TASK GOAL. Among the entries below, find the line with "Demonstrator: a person" and the line with "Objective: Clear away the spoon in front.". Return exactly those lines and every line between them, but no pictures.

Data entries:
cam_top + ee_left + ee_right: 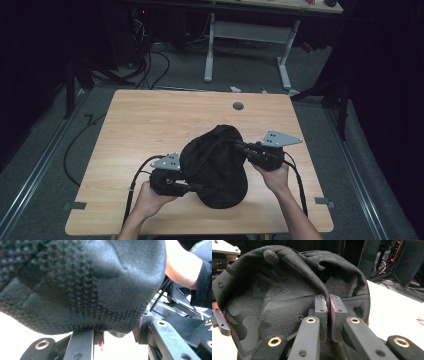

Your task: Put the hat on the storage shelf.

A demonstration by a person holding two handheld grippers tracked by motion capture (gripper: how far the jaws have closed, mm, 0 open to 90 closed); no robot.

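Black mesh cap (216, 167) mid-table, rim pinched by right gripper (328, 315), apparently by left gripper (192, 189) too.

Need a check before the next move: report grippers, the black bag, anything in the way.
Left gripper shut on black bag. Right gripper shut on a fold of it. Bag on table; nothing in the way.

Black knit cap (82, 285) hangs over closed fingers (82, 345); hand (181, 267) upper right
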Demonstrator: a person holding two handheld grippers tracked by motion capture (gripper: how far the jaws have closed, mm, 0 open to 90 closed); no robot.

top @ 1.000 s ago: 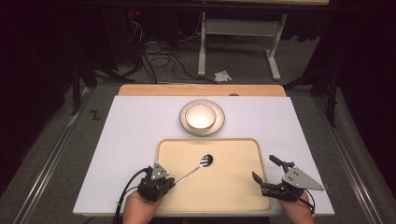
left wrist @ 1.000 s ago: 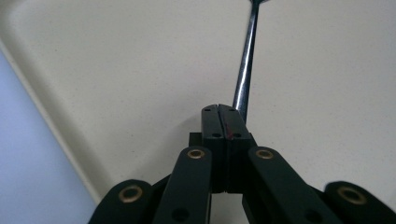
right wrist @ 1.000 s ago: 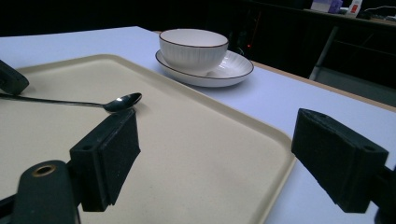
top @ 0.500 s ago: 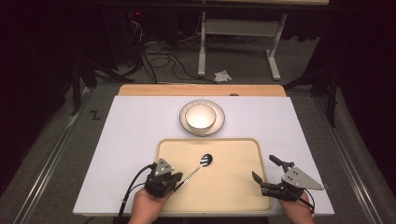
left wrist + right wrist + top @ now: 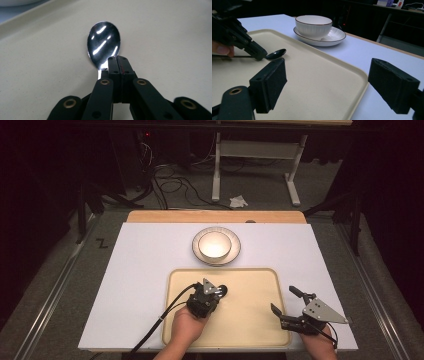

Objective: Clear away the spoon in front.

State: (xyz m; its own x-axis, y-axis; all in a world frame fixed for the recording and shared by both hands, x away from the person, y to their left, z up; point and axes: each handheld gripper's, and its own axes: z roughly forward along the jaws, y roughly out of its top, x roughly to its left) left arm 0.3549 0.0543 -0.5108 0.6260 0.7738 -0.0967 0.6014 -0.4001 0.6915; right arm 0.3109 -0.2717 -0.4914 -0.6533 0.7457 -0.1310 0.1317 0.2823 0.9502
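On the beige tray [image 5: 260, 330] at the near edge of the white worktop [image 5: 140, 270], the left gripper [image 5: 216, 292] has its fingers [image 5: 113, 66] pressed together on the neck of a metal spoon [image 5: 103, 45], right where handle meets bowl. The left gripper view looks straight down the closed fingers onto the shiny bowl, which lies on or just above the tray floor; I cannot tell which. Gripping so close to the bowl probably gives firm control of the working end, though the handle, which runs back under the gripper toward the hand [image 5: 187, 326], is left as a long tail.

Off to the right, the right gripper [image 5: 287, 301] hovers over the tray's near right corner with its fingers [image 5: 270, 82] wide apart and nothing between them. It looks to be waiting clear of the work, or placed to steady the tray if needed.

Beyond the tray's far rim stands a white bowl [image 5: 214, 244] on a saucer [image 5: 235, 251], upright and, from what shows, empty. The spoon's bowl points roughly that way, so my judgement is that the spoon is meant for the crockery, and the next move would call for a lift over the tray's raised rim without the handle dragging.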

WRITTEN ANSWER.
Demonstrator: a person holding two handheld grippers tracked by motion capture (gripper: how far the jaws have closed, mm, 0 open to 90 closed); no robot.

top @ 1.000 s ago: 
left wrist @ 1.000 s ago: 
right wrist @ 1.000 s ago: 
top @ 0.500 s ago: 
left wrist + right wrist + top @ now: 

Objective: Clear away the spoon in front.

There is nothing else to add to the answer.